Trasformazione
Date 11-08-2025
La parola di oggi è una vera protagonista della cultura umana. Intanto perché al giorno d’oggi ciò che si trasforma è apprezzato, e ciò che rimane sempre uguale suscita una certa diffidenza. Poi ha l’ambizione di descrivere le leggi della natura. Soprattutto esprime qualcosa che è specifico degli esseri umani di ogni tempo: la capacità di trasformare, organizzandosi, se stessi e il mondo (in qualcosa di meglio, com’è auspicabile). Si spalanca l’orizzonte della filosofia, non appena ci si sofferma a interrogarsi su cosa è davvero la trasformazione. Certo, la si può interpretare in modi diversi. La mia prima impressione è che esprime il cammino di un piccolo pezzo di mondo, che cambia forma passando a un’altra; altra sì ma non aliena. Ma si può pure immaginare la trasformazione come un salto verso qualcosa di completamente impensabile, prima della trasformazione, e di slegato con la forma precedente, dopo. Che cosa sia il passaggio, e quale il legame tra il prima e il dopo, queste e altre domande sono dietro l’angolo.
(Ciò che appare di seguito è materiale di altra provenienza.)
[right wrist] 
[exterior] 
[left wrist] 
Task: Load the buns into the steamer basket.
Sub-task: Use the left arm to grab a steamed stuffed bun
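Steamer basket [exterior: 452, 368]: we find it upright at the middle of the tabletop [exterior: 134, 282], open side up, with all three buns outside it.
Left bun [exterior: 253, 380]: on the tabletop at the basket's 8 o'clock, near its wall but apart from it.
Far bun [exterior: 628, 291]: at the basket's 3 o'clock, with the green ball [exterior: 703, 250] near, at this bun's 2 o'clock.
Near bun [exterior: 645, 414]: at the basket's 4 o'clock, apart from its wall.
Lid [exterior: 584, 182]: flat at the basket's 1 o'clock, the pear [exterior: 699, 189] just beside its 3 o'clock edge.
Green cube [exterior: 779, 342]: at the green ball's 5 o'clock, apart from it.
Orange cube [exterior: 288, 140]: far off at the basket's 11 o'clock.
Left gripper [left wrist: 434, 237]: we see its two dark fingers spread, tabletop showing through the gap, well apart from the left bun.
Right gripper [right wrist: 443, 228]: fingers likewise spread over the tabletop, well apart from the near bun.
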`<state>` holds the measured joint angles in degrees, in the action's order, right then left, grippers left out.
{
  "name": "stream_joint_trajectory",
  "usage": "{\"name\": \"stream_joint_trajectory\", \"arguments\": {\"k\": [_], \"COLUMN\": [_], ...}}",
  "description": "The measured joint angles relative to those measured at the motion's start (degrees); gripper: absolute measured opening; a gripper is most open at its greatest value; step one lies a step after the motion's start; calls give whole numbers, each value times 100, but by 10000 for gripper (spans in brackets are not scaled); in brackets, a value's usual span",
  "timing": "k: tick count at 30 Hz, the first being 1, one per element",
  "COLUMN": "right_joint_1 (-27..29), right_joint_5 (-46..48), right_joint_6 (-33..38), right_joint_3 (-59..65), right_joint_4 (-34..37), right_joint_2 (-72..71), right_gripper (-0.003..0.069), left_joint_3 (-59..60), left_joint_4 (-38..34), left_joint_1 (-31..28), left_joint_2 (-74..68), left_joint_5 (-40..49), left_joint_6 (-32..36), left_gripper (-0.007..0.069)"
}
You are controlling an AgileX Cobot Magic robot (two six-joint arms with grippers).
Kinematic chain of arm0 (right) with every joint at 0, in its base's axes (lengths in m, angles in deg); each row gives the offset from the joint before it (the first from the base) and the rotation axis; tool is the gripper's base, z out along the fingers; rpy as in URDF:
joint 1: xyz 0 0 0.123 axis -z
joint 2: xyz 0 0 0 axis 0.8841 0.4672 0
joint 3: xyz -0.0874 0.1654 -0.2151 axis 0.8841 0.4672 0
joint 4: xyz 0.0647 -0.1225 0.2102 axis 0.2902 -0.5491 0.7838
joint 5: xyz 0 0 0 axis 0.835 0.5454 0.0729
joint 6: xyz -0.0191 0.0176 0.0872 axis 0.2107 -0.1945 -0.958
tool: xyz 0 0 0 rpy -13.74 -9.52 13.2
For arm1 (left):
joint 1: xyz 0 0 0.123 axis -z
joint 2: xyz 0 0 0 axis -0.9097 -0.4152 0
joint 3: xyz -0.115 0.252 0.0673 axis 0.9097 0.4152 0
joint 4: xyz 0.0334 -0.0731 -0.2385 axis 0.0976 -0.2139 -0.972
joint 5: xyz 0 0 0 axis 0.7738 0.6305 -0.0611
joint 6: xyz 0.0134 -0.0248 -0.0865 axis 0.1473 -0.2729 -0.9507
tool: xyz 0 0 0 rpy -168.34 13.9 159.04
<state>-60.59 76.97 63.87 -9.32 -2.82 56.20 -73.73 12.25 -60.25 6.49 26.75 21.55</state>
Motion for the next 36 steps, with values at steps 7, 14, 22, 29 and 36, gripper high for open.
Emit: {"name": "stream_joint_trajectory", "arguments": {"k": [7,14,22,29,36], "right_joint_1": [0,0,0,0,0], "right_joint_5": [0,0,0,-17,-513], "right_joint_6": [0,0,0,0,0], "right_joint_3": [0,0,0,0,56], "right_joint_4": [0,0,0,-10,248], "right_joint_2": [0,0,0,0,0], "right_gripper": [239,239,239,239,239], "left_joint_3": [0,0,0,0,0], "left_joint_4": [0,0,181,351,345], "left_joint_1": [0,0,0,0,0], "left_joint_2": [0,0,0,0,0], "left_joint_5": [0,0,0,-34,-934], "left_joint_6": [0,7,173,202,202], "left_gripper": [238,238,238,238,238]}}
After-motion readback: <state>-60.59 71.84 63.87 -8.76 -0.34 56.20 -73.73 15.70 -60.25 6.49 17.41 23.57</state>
Magari è il caso di desiderare più finezza, più competenza linguistica, più fantasia. Ai bambini la trasformazione sta particolarmente a cuore, non solo perché ci sono dentro in modo evidente, ma perché dà sostanza a sguardi incantati sulle cose, animate e inanimate, e sulle loro storie. Proprio le storie (come pure gli antichi canti) sono la compagnia di ogni trasformazione, perché, anche quando essa risulta indomabile alle indagini rigorose della filosofia, sempre si lascia raccontare, con la storia di ciò che c’è e di ciò che c’era, di ciò che ancora non c’è, e ciò che viene a essere.